== Your instructions ==
The answer must be one number: how many lines below contain the word "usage".

★ ★ ★ ★ ★ ★ ★

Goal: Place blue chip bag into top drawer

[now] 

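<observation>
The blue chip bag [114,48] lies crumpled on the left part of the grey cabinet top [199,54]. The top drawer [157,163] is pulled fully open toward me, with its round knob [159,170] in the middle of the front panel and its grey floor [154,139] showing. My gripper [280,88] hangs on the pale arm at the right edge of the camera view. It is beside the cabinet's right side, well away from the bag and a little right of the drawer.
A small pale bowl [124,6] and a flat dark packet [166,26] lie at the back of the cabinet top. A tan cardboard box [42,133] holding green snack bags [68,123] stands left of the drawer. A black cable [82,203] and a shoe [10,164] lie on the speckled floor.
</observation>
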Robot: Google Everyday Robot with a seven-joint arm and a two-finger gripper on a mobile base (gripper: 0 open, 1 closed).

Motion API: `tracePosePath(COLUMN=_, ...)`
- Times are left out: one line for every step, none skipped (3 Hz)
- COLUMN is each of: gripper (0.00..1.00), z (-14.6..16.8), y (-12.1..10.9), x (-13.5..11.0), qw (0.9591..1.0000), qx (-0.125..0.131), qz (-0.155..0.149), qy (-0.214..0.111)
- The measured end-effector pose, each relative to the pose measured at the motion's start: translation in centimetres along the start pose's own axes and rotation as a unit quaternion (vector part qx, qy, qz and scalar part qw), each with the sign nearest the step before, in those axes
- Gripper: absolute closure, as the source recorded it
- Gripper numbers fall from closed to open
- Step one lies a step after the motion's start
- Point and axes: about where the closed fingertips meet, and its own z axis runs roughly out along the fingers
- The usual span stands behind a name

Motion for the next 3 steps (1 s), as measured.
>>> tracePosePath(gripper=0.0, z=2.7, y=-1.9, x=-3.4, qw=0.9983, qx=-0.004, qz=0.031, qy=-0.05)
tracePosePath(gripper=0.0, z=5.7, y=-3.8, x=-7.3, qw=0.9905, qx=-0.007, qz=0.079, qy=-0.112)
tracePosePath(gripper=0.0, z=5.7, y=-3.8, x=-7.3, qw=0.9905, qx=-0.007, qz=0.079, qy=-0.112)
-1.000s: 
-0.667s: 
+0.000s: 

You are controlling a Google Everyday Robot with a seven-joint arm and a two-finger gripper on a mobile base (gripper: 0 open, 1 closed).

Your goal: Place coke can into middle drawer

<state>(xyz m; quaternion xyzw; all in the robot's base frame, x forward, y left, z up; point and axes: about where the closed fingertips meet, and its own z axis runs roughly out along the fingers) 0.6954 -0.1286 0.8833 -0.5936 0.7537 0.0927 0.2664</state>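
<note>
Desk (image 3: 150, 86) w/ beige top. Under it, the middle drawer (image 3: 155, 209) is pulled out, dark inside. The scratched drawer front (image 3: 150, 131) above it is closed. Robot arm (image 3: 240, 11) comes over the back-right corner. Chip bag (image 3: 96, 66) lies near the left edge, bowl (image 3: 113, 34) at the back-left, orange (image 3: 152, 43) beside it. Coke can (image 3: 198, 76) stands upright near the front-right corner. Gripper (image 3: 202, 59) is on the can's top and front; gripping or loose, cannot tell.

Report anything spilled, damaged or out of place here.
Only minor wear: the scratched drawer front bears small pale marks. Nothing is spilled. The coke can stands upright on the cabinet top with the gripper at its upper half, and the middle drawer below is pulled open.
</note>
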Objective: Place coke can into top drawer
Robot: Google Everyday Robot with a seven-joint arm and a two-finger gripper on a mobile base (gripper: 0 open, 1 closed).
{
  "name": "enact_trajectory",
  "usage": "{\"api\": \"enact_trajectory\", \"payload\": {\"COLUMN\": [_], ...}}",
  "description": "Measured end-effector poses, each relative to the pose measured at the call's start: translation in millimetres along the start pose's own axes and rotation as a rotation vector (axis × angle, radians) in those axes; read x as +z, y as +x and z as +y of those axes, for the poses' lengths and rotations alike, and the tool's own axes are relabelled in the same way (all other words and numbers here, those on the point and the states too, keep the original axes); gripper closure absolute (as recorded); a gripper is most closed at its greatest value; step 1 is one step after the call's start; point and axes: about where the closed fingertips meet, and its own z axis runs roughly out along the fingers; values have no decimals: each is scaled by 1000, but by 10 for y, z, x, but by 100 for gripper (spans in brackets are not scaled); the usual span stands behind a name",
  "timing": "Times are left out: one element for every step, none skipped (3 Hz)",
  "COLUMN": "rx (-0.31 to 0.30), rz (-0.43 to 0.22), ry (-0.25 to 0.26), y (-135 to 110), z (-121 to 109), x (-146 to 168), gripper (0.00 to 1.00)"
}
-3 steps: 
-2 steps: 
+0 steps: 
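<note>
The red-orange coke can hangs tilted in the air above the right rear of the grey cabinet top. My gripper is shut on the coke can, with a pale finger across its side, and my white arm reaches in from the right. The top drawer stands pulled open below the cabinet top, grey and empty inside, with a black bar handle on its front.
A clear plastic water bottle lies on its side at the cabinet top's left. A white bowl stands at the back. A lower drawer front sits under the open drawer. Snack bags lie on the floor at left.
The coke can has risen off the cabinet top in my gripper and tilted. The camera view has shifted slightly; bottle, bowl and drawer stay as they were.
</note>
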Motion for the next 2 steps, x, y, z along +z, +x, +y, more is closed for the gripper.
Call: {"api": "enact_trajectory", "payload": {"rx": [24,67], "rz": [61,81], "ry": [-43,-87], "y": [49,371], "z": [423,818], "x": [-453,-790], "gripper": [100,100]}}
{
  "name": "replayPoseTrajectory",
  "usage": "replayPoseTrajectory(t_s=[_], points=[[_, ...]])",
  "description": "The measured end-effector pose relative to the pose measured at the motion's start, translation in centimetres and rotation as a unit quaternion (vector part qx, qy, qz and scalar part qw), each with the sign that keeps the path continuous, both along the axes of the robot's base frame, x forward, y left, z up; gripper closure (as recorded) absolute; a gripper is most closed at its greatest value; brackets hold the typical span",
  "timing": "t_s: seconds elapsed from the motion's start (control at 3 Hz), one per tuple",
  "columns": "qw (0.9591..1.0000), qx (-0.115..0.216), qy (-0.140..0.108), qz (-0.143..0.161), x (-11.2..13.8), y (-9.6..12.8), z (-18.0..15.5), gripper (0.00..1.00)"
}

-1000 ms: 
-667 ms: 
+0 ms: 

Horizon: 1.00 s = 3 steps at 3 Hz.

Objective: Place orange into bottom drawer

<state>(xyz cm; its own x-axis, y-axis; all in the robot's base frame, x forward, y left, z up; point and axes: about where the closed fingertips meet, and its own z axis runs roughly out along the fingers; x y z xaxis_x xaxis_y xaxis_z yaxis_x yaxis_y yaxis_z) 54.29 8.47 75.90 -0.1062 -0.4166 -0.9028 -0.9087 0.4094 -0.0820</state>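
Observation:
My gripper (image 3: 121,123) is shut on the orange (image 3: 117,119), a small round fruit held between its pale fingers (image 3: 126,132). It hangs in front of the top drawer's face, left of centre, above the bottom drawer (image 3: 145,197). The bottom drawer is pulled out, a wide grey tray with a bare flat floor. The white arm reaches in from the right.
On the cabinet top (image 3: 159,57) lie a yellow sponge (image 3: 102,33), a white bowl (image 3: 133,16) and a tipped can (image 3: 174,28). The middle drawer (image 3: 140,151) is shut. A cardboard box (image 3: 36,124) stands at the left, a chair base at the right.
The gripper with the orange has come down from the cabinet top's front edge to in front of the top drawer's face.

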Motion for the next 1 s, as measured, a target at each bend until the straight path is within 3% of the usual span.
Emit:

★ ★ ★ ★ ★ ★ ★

== Solution ==
2